Using Extracorporeal Shock Wave Lithotripsy of Kidney Stones and the Upper Third of the Ureters
Keywords:extracorporeal shock wave lithotripsy, renal hematoma, ethamsylate, tranexamic acid
The objective: of the study was evaluate efficiency and safety of ethamsylate and tranexamic acid administration for prevention of the hemorrhagic complications of ESWL.

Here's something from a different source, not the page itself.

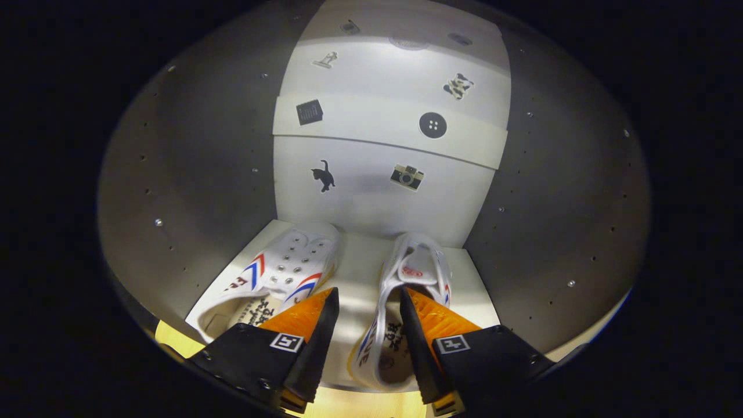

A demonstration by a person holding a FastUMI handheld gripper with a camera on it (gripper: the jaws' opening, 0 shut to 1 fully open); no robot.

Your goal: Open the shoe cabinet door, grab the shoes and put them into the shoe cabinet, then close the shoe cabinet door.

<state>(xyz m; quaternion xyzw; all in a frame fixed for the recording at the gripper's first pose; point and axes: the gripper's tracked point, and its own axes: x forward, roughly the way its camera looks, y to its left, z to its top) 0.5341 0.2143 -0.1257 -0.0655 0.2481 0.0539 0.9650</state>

Materials and methods. Patient with urinary stone diseases (stone localized in kidney or upper part of urether) without coagulation disorders and who did not take medicines that affect the blood coagulation system was included. All patient was undergo ESWL. The group І included 1400 patients who did not receive preventive antihemorrhagic therapy. Group II – 375 patients who received 250 mg ethamsilate intravenously before the ESWL session. Group III – 300 patients – 500 mg tranexamic acid intravenously. During the postoperative period, the occurrence of kidney hematomas, prolonged macrohematuria and the occurrence of diseases associated with hypercoagulation were assessed.
Results. Group I: hemorrhagic complications were found in 52 (3.71 %) patients; 19 (1.36 %) people had renal hematomas, and 33 (2.36 %) had prolonged macrohematuria. In group II –3 (0.8 %) patients had hematomas and 3 (0.8%) – prolonged macrohematuria. In the group ІІІ, there was no hematomas and only 2 (0.67 %) patients had macrohematuria. The number of hemorrhagic complications in the tranexamic acid group was lower than in the control one (p=0.006). More severe complications predominated in the control group, compared with patients receiving hemostatic. None of the experimental groups didn’t show an increase in the frequency of pathology associated with hypercoagulation.Conclusions. ethamsylate and tranexamic acid can reduces the likelihood of renal hematoma and prolonged macrohematuria after ESWL. We did not find any complications specific to these medicines. The use of tranexamic acid is much more effective than ethamsylate.